━━━━━ Material for this exercise ━━━━━
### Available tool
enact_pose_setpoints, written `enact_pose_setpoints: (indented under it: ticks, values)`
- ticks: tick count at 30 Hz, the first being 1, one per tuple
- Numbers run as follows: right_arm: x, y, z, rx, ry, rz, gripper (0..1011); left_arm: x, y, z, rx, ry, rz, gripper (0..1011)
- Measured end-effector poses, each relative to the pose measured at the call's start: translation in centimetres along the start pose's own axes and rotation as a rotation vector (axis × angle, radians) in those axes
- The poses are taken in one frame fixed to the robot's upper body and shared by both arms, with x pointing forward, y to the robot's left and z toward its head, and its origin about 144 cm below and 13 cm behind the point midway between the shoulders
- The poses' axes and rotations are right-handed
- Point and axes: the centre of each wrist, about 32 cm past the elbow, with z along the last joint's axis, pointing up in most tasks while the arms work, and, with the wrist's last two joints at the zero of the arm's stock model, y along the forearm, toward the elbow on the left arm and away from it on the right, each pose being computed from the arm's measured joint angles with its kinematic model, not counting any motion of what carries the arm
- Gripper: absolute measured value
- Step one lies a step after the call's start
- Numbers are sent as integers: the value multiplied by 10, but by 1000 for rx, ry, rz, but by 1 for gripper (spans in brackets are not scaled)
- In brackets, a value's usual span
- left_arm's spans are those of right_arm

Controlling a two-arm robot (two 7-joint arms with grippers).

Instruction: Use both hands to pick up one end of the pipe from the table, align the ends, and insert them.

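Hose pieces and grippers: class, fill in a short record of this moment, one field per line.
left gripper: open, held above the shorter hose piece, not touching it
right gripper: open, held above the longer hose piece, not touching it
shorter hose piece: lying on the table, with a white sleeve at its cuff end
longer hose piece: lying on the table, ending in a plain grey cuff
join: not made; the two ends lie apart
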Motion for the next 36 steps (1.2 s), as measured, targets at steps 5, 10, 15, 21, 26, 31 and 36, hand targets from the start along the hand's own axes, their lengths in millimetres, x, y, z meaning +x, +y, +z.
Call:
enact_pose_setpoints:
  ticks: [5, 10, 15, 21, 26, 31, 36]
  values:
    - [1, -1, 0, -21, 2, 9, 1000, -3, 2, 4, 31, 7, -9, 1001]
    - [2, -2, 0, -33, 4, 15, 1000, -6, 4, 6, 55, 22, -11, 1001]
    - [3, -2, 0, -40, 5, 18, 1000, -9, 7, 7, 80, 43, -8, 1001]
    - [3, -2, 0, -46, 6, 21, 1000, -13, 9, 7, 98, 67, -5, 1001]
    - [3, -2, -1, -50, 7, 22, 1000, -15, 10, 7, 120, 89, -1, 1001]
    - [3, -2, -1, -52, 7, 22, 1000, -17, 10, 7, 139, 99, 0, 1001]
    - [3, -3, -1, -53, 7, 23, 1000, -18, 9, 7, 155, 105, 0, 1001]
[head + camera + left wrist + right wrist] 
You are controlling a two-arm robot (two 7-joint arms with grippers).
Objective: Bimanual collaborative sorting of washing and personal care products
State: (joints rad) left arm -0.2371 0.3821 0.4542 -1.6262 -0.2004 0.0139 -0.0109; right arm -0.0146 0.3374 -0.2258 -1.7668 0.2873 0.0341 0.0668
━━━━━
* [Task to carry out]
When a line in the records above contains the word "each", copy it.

* [Answer box]
- Measured end-effector poses, each relative to the pose measured at the call's start: translation in centimetres along the start pose's own axes and rotation as a rotation vector (axis × angle, radians) in those axes
- Point and axes: the centre of each wrist, about 32 cm past the elbow, with z along the last joint's axis, pointing up in most tasks while the arms work, and, with the wrist's last two joints at the zero of the arm's stock model, y along the forearm, toward the elbow on the left arm and away from it on the right, each pose being computed from the arm's measured joint angles with its kinematic model, not counting any motion of what carries the arm

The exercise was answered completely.